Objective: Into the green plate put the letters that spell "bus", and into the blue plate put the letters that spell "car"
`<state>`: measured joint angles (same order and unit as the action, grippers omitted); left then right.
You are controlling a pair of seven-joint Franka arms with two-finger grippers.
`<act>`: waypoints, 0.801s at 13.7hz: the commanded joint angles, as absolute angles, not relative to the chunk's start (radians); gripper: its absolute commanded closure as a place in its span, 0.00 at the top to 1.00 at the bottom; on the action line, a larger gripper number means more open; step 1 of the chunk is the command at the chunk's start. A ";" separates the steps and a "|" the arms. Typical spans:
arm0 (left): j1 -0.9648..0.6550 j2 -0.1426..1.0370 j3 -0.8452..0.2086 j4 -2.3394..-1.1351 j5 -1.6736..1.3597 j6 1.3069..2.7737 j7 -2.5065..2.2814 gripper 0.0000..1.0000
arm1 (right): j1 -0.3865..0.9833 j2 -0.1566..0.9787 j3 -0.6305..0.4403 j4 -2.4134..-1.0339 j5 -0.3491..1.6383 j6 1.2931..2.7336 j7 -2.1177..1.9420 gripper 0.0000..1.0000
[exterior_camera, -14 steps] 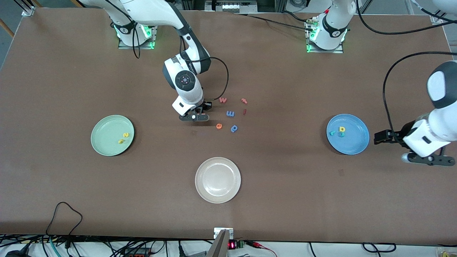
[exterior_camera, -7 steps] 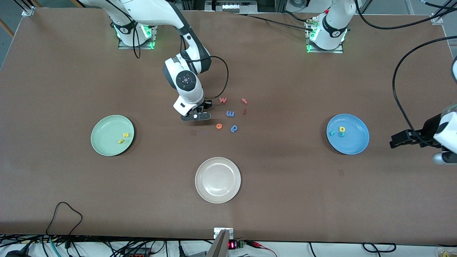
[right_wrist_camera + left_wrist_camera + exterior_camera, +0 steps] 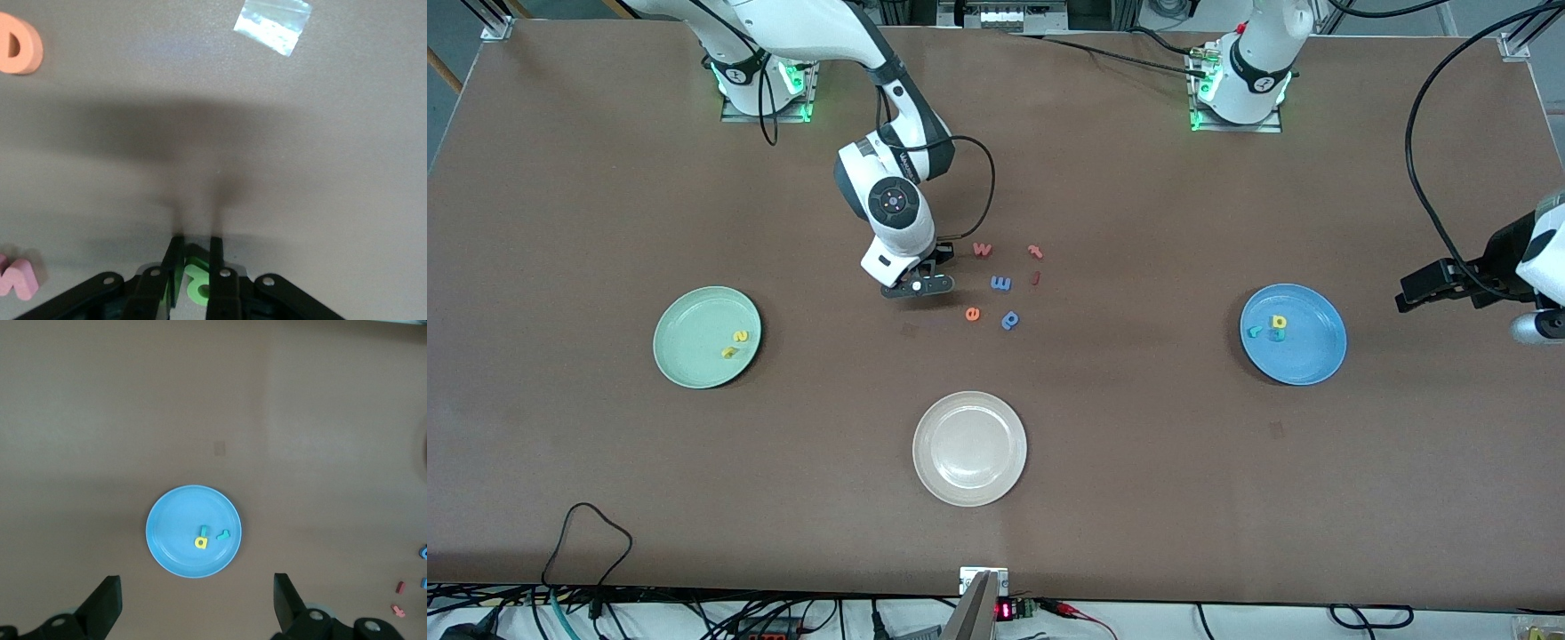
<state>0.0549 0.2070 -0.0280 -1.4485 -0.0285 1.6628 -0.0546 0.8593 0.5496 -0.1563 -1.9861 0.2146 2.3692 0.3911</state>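
Now the right pincer (image 3: 194, 267) is pinched shut on a small green letter (image 3: 195, 280), the "b" for "bus". It holds the letter by its flat sides, low over the bare tabletop (image 3: 605, 498), just beside the heap of spare letters. An orange e (image 3: 972, 313), a blue p (image 3: 1009, 319), a blue m (image 3: 1000, 283) and some red bits (image 3: 1035, 252) lie there.

The letter looks like soft foam. I think it is very light and a bit squishy, so a gentle squeeze is enough. A hard squeeze could bend it or pop it out. Holding it across the thick, straight part seems safest, and that looks like how it is held.

The green plate (image 3: 685, 307) sits toward the right arm's end of the tabletop. Two yellow letters (image 3: 735, 343) are in it already, the "u" and the "s". So the "b" is the last one it needs, and I guess it has to be carried over and dropped in.

The blue plate (image 3: 1307, 364) sits toward the left arm's end. A yellow a (image 3: 201, 542) and two teal letters (image 3: 223, 535) rest in it, so "car" looks done.

The left pincer (image 3: 193, 600) is wide open and holds nothing. It hangs high up above the tabletop by the blue plate and waits.

A cream plate (image 3: 938, 418) sits nearer the camera with nothing in it.
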 commanded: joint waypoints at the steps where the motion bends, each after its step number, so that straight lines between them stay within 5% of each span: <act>1: 0.081 0.106 -0.055 -1.593 -0.035 1.698 -0.066 1.00 | 0.865 0.534 -0.158 -1.993 0.229 2.352 0.364 0.18; 11: 0.083 0.009 -0.063 -1.723 -0.034 1.720 -0.051 1.00 | 0.865 0.534 -0.158 -1.993 0.229 2.349 0.328 0.18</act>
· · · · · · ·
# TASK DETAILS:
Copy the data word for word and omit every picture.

# EXERCISE ANSWER:
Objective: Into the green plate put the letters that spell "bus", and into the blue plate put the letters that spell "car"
`<state>`: measured joint angles (same order and unit as the action, grippers omitted); left then right.
You are controlling a pair of seven-joint Franka arms with two-finger grippers.
`<act>`: waypoints, 0.801s at 13.7hz: the commanded joint angles, as absolute angles, not relative to the chunk's start (radians); gripper: its absolute commanded closure as a place in its span, 0.00 at the top to 1.00 at the bottom; on the action line, a larger gripper number means more open; step 1 of the chunk is the command at the chunk's start. A ";" separates the steps and a "|" the arms. Typical spans:
arm0 (left): j1 -0.9648..0.6550 j2 -0.1426..1.0370 j3 -0.8452..0.2086 j4 -2.3394..-1.1351 j5 -1.6736..1.3597 j6 1.3069..2.7737 j7 -2.5065..2.2814 gripper 0.0000..1.0000
arm1 (right): j1 -0.3865..0.9833 j2 -0.1566..0.9787 j3 -0.6305..0.4403 j4 -2.4134..-1.0339 j5 -0.3491..1.6383 j6 1.2931..2.7336 j7 -2.1177..1.9420 gripper 0.0000..1.0000
[exterior_camera, -14 steps] 
[exterior_camera, -7 steps] 
[right_wrist_camera + left_wrist_camera + exterior_camera, +0 steps] 
<state>0.0549 0.2070 -0.0280 -1.4485 -0.0285 1.6628 -0.0546 0.8593 0.5496 -0.1563 -1.9861 0.2146 2.3692 0.3911</state>
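Now the right pincer (image 3: 194, 267) is pinched shut on a small green letter (image 3: 195, 280), the "b" for "bus". It holds the letter by its flat sides, low over the bare tabletop (image 3: 605, 498), just beside the heap of spare letters. An orange e (image 3: 972, 313), a blue p (image 3: 1009, 319), a blue m (image 3: 1000, 283) and some red bits (image 3: 1035, 252) lie there.

The letter looks like soft foam. I think it is very light and a bit squishy, so a gentle squeeze is enough. A hard squeeze could bend it or pop it out. Holding it across the thick, straight part seems safest, and that looks like how it is held.

The green plate (image 3: 685, 307) sits toward the right arm's end of the tabletop. Two yellow letters (image 3: 735, 343) are in it already, the "u" and the "s". So the "b" is the last one it needs, and I guess it has to be carried over and dropped in.

The blue plate (image 3: 1307, 364) sits toward the left arm's end. A yellow a (image 3: 201, 542) and two teal letters (image 3: 223, 535) rest in it, so "car" looks done.

The left pincer (image 3: 193, 600) is wide open and holds nothing. It hangs high up above the tabletop by the blue plate and waits.

A cream plate (image 3: 938, 418) sits nearer the camera with nothing in it.
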 commanded: joint waypoints at the steps where the motion bends, each after its step number, so that straight lines between them stay within 5% of each span: <act>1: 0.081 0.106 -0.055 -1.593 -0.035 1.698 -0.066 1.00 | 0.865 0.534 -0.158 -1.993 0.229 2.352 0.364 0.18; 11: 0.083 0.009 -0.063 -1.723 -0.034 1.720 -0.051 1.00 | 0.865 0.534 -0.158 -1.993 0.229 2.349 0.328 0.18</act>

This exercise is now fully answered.